--- Available data ---
☆ ☆ ☆ ☆ ☆
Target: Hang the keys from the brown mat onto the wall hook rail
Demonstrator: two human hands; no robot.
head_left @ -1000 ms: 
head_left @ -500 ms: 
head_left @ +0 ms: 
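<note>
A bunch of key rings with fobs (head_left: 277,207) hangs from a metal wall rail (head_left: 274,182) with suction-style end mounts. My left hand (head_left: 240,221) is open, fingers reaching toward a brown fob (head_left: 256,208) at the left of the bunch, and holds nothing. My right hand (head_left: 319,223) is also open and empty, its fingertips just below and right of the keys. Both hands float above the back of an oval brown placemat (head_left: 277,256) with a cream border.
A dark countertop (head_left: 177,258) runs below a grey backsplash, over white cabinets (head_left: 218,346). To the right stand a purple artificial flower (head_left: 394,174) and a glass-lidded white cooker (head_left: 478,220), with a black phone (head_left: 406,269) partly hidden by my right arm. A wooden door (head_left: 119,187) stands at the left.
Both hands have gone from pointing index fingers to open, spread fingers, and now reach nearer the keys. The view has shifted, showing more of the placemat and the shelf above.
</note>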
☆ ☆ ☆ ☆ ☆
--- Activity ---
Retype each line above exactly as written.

--- Written response ---
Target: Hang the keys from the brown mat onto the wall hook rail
Demonstrator: two human hands; no robot.
head_left @ -1000 ms: 
head_left @ -500 ms: 
head_left @ +0 ms: 
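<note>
A bunch of key rings with fobs (head_left: 277,207) hangs from a metal wall rail (head_left: 274,182) with suction-style end mounts. My left hand (head_left: 240,221) is open, fingers reaching toward a brown fob (head_left: 256,208) at the left of the bunch, and holds nothing. My right hand (head_left: 319,223) is also open and empty, its fingertips just below and right of the keys. Both hands float above the back of an oval brown placemat (head_left: 277,256) with a cream border.
A dark countertop (head_left: 177,258) runs below a grey backsplash, over white cabinets (head_left: 218,346). To the right stand a purple artificial flower (head_left: 394,174) and a glass-lidded white cooker (head_left: 478,220), with a black phone (head_left: 406,269) partly hidden by my right arm. A wooden door (head_left: 119,187) stands at the left.
Both hands have gone from pointing index fingers to open, spread fingers, and now reach nearer the keys. The view has shifted, showing more of the placemat and the shelf above.
</note>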

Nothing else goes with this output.